Canine generalised demodicosis is an inflammatory parasitic skin disease caused by an excessive proliferation of Demodex spp. Generalized demodicosis is a severe skin disease, that can be life threatening if not treated properly. Many of the current treatment options are not licensed for the treatment of generalised demodicosis, it have a low safety margin and may be poorly efficacious and time-consuming for the owner; there is a need for a safe, efficacious treatment for canine demodicosis. Our objective was to systematically review the literature to determine the most effective and safe topical or systemic therapy for canine generalised demodicosis. Single case reports and case series with fewer than five patients were not reviewed as they were considered to be poor quality evidence. A detailed literature search identified 21 relevant clinical trials and these were critically assessed.
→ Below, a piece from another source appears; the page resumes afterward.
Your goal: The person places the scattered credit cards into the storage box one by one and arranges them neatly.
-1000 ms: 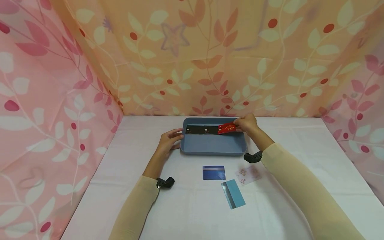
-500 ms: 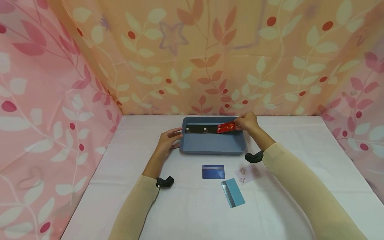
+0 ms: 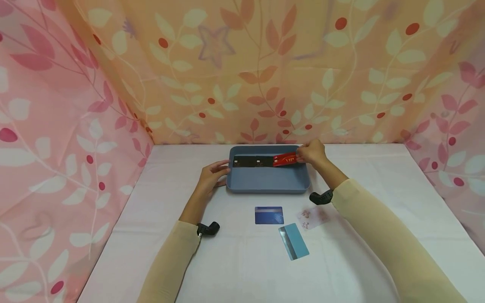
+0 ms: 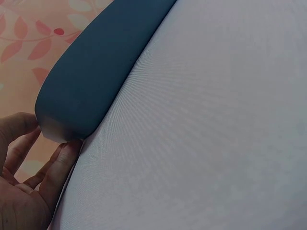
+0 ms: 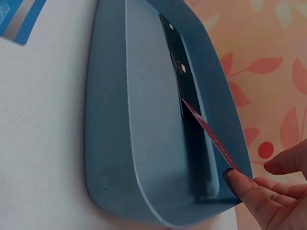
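Observation:
A blue-grey tray (image 3: pixel 267 181) stands on the white table. Two black VIP cards (image 3: pixel 244 161) lie end to end along its far inner side. My right hand (image 3: pixel 313 152) pinches the outer end of a red VIP card (image 3: pixel 285 159) over the tray's far right part. In the right wrist view the red card (image 5: pixel 213 136) is tilted, its lower end at the end of the nearer black card (image 5: pixel 184 72). My left hand (image 3: pixel 212 176) touches the tray's left end with its fingers spread against the outer wall (image 4: pixel 53 129).
In front of the tray lie a dark blue card (image 3: pixel 269 215), a light blue card (image 3: pixel 294 241) with a dark stripe, and a pale flowered card (image 3: pixel 313 218). Patterned cloth (image 3: pixel 227 84) hangs behind the table and at both sides.
The head view has shifted slightly, so everything sits a little higher in it. Both hands, the red card and the tray keep nearly the same places relative to each other.

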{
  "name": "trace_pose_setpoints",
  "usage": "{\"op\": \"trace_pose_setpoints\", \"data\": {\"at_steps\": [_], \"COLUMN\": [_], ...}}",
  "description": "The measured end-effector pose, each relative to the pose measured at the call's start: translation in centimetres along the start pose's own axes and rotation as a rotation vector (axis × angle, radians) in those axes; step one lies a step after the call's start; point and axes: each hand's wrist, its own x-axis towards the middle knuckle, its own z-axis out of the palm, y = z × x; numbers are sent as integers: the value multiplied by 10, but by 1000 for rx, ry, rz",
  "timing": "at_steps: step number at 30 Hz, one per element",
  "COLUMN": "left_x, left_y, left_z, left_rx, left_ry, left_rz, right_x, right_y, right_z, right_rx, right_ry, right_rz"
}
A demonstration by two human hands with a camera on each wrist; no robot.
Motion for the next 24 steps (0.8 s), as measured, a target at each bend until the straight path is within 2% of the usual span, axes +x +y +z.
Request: {"op": "trace_pose_setpoints", "data": {"at_steps": [6,15,24], "left_x": [0,0,0], "left_y": [1,4,2], "left_z": [0,1,0], "left_rx": [15,23,10], "left_ry": [4,8,1], "left_rz": [-2,-7,-14], "right_x": [-2,-9,-21], "right_y": [-2,-7,-9], "right_z": [0,-6,-12], "right_rx": [-35,-156,-92], "right_ry": [13,48,36], "right_rz": [-15,-71,-73]}}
The analysis of the best available evidence on March 5, 2018, suggests that six are the most effective and safe treatments for generalised canine demodicosis including (in alphabetical order): doramectin (oral or parenteral); fluralaner (oral); imidacloprid/moxidectin (topical); ivermectin (oral, not as first choice treatment); milbemycin oxime (oral); and sarolaner (oral). There was insufficient evidence to allow comment on the appropriateness of other treatment protocols for canine generalised demodicosis in this CAT.


In our critical appraisal of the best scientific literature, there is evidence for recommending the use of 6 therapeutic options against demodectic mange. Further, in vivo, controlled, randomized and blinded clinical trials are required, to evaluate new therapies.


Canine generalized demodicosis in an inflammatory parasitic skin disease, caused by an excessive proliferation of Demodex spp mites, which are normal skin commensals in most dogs. According to the extent of the lesions, demodicosis is classified as either localized or generalized. The generalized form can be one of the most severe canine skin disease, and can be life threatening if not treated adequately and promptly [1].

Current available therapeutic options for the treatment of generalised canine demodicosis include many drugs of variable efficacy. Some of these drugs are registered for this use whereas others are not, and some have potentially severe adverse effects [2, 3]. The aim of this critically appraised topic is evaluate the best scientific evidence, to identify the most effective and safe topical or systemic therapy for canine generalised demodicosis.

Clinical scenario

The patient is a one-year old, intact female, stray Border collie cross. She is malnourished (BCS 3/5), and exhibits intense pruritus and mild enlargement of palpable lymph nodes. On dermatologic examination, there are widespread alopecic patches, crusts with serous-haemorrhagic/purulent exudate, mostly confluent on the head and face, legs, hips and abdomen. Her coat has poor quality and shows scaling, whilst the skin on the abdomen and forelegs is erythematous, with numerous comedones. The case history corresponds to a generalised exfoliative dermatitis associated with a multifocal, itchy, erosive and crusty dermatitis.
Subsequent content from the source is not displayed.